Феликс мечтал поскорее вырасти, чтобы научиться водить машину и возить маму самостоятельно, без всякого такси, и чтобы ей не приходилось то и дело спускаться в метро. Он считал, что ей там совсем не место: иногда ее узнавали пассажиры и начинали приставать с глупыми расспросами, и бабушка даже сказала однажды, что это может быть опасно, потому что неизвестно ведь, что взбредет людям в голову при виде красивой женщины, которую они видели по телевизору.
В общем, дедушка встретил внука у подъезда.
– А у нас часы сломались, – сообщил он.
Они с Феликсом уже поднимались по лестнице к лифту. Восьмиэтажный дом в Трехпрудном был старый, и подъезд был похож на церковь, такой же высокий и гулкий.
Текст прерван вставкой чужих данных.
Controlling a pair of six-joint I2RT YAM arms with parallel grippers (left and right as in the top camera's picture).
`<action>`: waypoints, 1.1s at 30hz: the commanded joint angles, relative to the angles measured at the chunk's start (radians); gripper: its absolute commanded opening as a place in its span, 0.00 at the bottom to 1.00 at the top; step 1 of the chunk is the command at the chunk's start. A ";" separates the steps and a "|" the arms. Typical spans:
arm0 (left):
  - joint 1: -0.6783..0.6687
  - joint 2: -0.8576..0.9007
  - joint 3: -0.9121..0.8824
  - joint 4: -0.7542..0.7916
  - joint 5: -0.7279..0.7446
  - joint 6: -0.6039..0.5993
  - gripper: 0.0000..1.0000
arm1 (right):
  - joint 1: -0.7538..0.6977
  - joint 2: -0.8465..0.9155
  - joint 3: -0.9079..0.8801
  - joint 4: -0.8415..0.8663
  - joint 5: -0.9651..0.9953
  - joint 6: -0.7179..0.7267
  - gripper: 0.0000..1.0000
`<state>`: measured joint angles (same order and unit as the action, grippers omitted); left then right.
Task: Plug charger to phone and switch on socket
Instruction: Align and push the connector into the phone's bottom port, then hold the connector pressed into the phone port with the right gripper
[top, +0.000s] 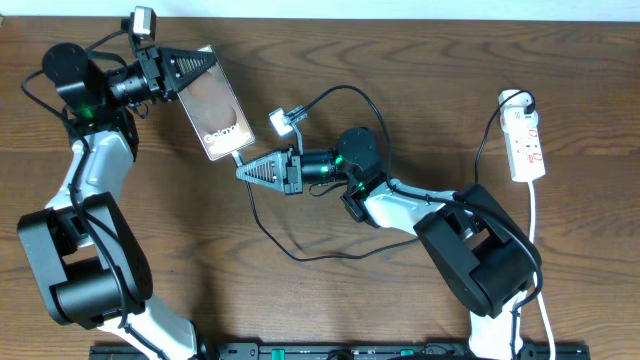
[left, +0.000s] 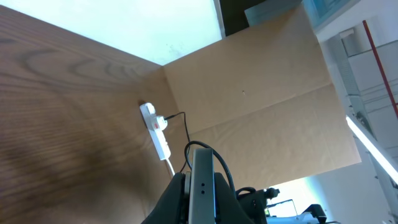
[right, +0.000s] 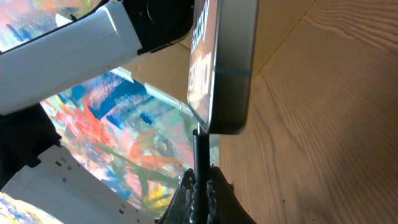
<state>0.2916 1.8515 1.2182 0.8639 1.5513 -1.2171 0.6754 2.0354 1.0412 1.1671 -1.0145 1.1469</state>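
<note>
Phone (top: 212, 103) is in the left gripper (top: 195, 65), which pinches its top end and holds it slanted near the far left part of the table (top: 400, 50). From the left wrist the phone shows only as a thin edge between the fingers. The right gripper (top: 243, 171) is closed tight on the charger (top: 305, 258), right behind the plug tip (right: 199, 149). The tip points at the phone's bottom end and touches it. I cannot tell if it is all the way in. The thin black wire hangs down from the right gripper and loops over the table toward the right side. The socket (top: 526, 145) lies flat by the right edge, well apart from the phone, with a black plug in its far end. I cannot tell if its switch is on.
</note>
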 joint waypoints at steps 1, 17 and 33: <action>0.001 -0.023 0.010 0.005 0.020 0.010 0.07 | -0.004 0.009 0.010 0.004 -0.001 0.002 0.01; 0.001 -0.023 0.010 0.005 0.020 -0.011 0.07 | -0.005 0.009 0.010 0.003 0.029 0.047 0.01; 0.001 -0.023 0.010 0.005 0.020 -0.010 0.07 | -0.005 0.009 0.010 0.039 0.075 0.100 0.01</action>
<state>0.2916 1.8515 1.2182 0.8635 1.5501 -1.2152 0.6754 2.0357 1.0412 1.1870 -0.9863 1.2247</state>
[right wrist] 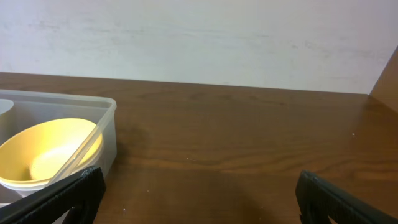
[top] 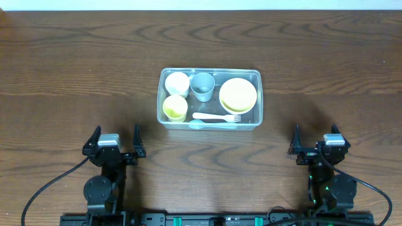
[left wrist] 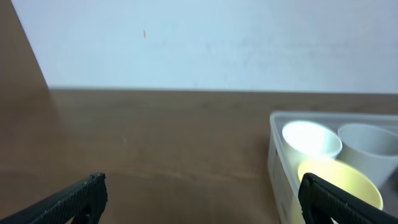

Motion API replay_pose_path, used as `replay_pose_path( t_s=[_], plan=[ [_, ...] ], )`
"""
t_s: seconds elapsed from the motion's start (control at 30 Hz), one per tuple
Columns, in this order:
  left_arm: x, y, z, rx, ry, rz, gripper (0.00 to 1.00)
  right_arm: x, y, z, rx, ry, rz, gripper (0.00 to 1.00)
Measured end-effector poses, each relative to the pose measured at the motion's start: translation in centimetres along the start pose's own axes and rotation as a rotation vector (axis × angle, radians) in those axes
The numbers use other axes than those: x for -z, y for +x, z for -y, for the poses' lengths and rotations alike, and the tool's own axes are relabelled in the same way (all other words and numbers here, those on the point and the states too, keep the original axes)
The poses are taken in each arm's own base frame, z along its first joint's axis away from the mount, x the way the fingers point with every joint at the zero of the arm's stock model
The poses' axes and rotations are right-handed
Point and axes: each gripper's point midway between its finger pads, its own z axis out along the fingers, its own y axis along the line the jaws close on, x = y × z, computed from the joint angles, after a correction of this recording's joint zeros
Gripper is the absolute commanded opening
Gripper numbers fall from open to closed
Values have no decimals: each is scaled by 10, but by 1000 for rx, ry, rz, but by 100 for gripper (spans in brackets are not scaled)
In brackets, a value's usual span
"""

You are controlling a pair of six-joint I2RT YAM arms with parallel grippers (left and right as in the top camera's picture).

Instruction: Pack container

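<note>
The container (top: 209,98) lies well ahead, between left hand (top: 116,133) and right hand (top: 315,133).

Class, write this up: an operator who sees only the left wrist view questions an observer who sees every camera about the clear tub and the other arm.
Operator: What fills the right end of the clear plastic rectangular tub?
Observer: A wide round yellow bowl.
Operator: Is the right claw holding anything?
Observer: No, it is open, empty and apart from the tub.
</note>
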Motion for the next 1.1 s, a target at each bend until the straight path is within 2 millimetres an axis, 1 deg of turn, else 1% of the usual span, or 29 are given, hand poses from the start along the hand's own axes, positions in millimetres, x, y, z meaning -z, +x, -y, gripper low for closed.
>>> replay_pose_path(
  t_s=[0.03, 0.1, 0.13, 0.2, 0.23, 0.37, 1.1],
  plan=[
    [0, -3, 0, -15, -2, 16, 98, 0, 0, 0, 0, 0, 0, 99],
    [-1, -1, 0, -40, -4, 26, 98, 0, 0, 0, 0, 0, 0, 99],
    [-2, 3, 0, -45, -3, 16, 98, 0, 0, 0, 0, 0, 0, 99],
    [-3, 19, 3, -62, 10, -35, 98, 0, 0, 0, 0, 0, 0, 99],
    [-3, 21, 5, -65, 18, -41, 98, 0, 0, 0, 0, 0, 0, 99],
    [-3, 21, 9, -69, 35, -44, 98, 0, 0, 0, 0, 0, 0, 99],
    [-3, 21, 9, -69, 35, -44, 98, 0, 0, 0, 0, 0, 0, 99]
  ],
)
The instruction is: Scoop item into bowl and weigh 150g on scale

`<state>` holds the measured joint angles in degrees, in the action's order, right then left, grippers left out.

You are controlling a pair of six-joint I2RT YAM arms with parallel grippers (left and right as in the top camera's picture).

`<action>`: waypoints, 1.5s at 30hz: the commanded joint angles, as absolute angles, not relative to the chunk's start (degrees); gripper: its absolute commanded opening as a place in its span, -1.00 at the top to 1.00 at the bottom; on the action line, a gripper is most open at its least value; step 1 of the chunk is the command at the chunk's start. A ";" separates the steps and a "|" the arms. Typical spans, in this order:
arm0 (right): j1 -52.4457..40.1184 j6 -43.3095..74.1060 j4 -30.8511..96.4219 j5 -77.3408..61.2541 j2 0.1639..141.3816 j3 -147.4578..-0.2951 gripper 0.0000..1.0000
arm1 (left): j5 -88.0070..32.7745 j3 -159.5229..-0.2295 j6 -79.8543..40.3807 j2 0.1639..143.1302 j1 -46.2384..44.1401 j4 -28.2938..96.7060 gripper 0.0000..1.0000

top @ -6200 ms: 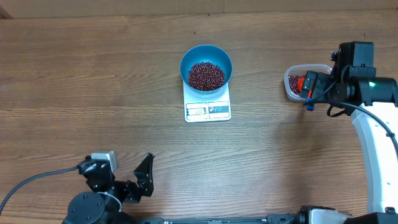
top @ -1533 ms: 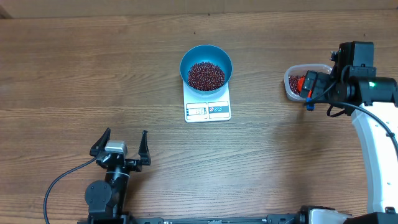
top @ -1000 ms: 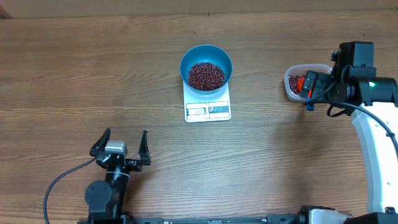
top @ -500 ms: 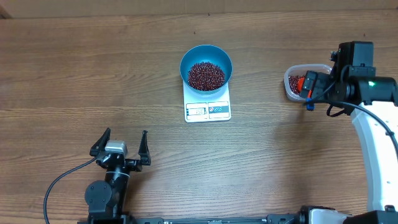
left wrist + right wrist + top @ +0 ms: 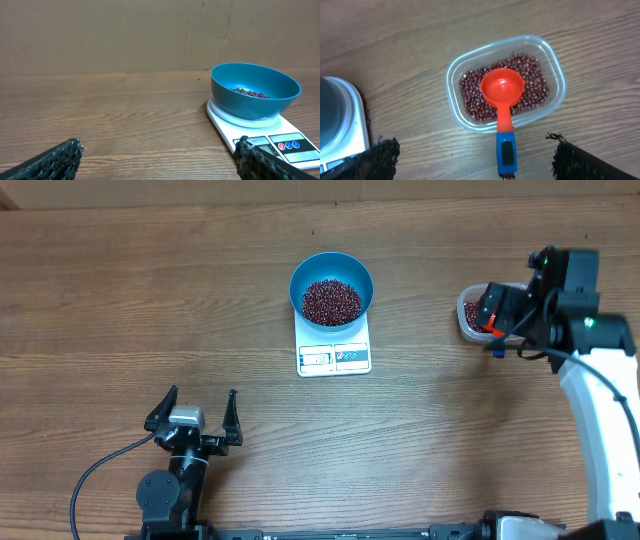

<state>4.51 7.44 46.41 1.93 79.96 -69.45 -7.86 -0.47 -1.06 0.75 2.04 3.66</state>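
Setting: a brown wood-grain desk [image 5: 150, 300], with a plain tan wall behind in the left wrist view.
Centre: the blue bowl [image 5: 299, 278] sits on the white scale [image 5: 334, 357], with a heap of red-brown beans [image 5: 332, 301] inside it.
Right side: a clear plastic tub [image 5: 452, 85] holds more beans. A red scoop [image 5: 503, 90] lies in it, its blue handle jutting over the near rim.
Right end effector [image 5: 472, 147]: above the tub, fingers spread wide either side of the scoop handle and touching nothing.
Left end effector [image 5: 202, 392]: near the desk's front edge, well apart from the scale, fingers spread and empty.
Obstructions: open desk lies between the left arm and the scale.
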 commanded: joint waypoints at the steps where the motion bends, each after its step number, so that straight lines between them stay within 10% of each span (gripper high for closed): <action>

– Будильник? – поинтересовался Феликс.
Поинтересовался он этим с некоторой опаской, потому что в прошлый приход к дедушке с бабушкой потихоньку разобрал их большой синий будильник с шапочкой-звонком и собрал его снова. После этого будильник вроде бы звонил по-прежнему и даже громче – Феликс проверил, – но мало ли…
– Нет, часы с кукушкой, – ответил дедушка. – Боюсь, уже не починим. Это шварцвальдские часы. Их мой замечательный тесть привез из Германии вместе с бутылкой кирша, когда ездил туда учиться ремеслу.
– Давно? – деловито спросил Феликс.
– В тысяча девятьсот пятом году.
В школе Феликс шел по математике хорошо, поэтому сразу посчитал, что времени с тех пор прошло немало. Ну и что? Он сам читал в энциклопедии, что настоящие часы могут идти даже двести или триста лет.
А часы с кукушкой, которые висели в прихожей, были, конечно, очень даже настоящие. Особенно гирьки Феликсу нравились – они были сделаны в виде больших еловых шишек, и каждая металлическая чешуйка выступала на них отдельно.
Феликс с дедушкой позавтракали и приступили к кофе. Феликс вообще-то пил обыкновенный цикорий, но это было неважно. Дедушка любил этот ритуал, утренний кофе с внуком, и Феликс тоже его любил, особенно потому, что дома этого не было. Мама вечно торопилась и пила кофе на ходу, а если не на ходу, то разговаривая по телефону, а если не разговаривая, то вообще, бывало, не пила.
В общем, они пили кофе, и дедушка рассказывал о том, как прошла защита диссертации у его аспиранта. Дедушка преподавал историю в университете. Феликс знал, что его аспиранты всегда защищаются трудно, потому что у них неудобные темы. Как темы могут быть неудобными, ведь это не стулья, было ему не очень понятно, однако он доверял мнению дедушки.
Но сегодня Феликс пил кофе без удовольствия и слушал дедушку вполуха, потому что думал про часы с кукушкой. Больше всего именно про кукушку он думал. Жалко было, что она сидит в своем домике и не может даже выглянуть, ведь часы сломались.